- WHAT THE EXERCISE ASKS
Every line from the line containing "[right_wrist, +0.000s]" to the end of the data must appear in the answer exactly as it appears there, and nothing else.

- RECORDED DATA
• • • • •

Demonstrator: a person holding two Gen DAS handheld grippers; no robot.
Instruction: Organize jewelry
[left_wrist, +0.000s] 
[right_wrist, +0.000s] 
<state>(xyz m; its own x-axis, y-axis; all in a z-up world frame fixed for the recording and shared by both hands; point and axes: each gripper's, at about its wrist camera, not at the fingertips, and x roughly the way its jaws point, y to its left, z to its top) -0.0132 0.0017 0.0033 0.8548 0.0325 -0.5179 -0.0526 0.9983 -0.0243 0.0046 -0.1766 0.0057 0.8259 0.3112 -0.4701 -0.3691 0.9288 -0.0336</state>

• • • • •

- SOLUTION BELOW
[right_wrist, +0.000s] 
<state>(xyz m; its own x-axis, y-axis; all in a z-up world frame fixed for the recording and shared by both hands; point and axes: each gripper's, at about its wrist camera, not at the fingertips, and x roughly the way its jaws point, y to its left, z to its top) -0.0132 0.0017 0.0033 0.8548 0.0325 -0.5179 -0.0526 0.9983 -0.0243 0.0046 -0.1766 0.0057 0.8259 0.3112 -0.4701 -0.3691 0.9288 -0.0336</state>

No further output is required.